Failure Mode and Effects Analysis

 

Any business in the manufacturing industry would know that anything can happen in the development stages of the product. And while you can certainly learn from each of these failures and improve the process the next time around, doing so would entail a lot of time and money.
A widely-used procedure in operations management utilised to identify and analyse potential reliability problems while still in the early stages of production is the Failure Mode and Effects Analysis (FMEA).

FMEAs help us focus on and understand the impact of possible process or product risks.

The FMEA method for quality is based largely on the traditional practice of achieving product reliability through comprehensive testing and using techniques such as probabilistic reliability modelling. To give us a better understanding of the process, let’s break it down to its two basic components ? the failure mode and the effects analysis.
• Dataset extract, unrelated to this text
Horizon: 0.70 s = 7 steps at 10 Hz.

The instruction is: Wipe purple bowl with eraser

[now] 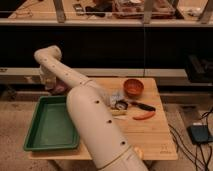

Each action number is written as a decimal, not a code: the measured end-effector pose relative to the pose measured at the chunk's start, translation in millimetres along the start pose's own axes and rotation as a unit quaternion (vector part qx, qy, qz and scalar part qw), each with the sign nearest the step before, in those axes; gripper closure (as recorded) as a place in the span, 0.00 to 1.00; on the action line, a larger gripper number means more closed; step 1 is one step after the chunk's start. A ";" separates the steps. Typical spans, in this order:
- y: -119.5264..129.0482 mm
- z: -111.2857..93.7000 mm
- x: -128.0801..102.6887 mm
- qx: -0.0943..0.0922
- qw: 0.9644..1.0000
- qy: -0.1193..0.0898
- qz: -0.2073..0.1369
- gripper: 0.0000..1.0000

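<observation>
Arm doubled back over the table's far-left corner, gripper lowered at the purple bowl beyond the green tray, likely positioned for wiping; grip state and eraser hidden, cannot tell.

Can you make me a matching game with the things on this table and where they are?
Things:
1 green tray
2 orange bowl
3 purple bowl
4 end effector

Places:
A far side, right of the arm
B far left corner, partly behind the arm
C down beside the purple bowl
D left of the arm, front of the table

Pairs: 1-D, 2-A, 3-B, 4-C.
</observation>
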 end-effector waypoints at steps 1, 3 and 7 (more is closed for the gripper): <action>1.4 3.0 -6.3 0.000 1.000 -0.004 -0.001 1.00; 13.8 6.1 -16.1 -0.002 1.000 -0.011 0.007 1.00; 43.9 0.4 -18.9 -0.007 0.999 -0.010 0.041 1.00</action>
Failure mode is defined as the means by which something may fail. It essentially answers the question “What could go wrong?” Failure modes are the potential flaws in a process or product that could have an impact on the end user – the customer.

Effects analysis, on the other hand, is the process by which the consequences of these failures are studied.

With the two aspects taken together, the FMEA can help:

  • Discover the possible risks that can come with a product or process;
  • Plan out courses of action to counter these risks, particularly, those with the highest potential impact; and
  • Monitor the action plan results, with emphasis on how risk was reduced.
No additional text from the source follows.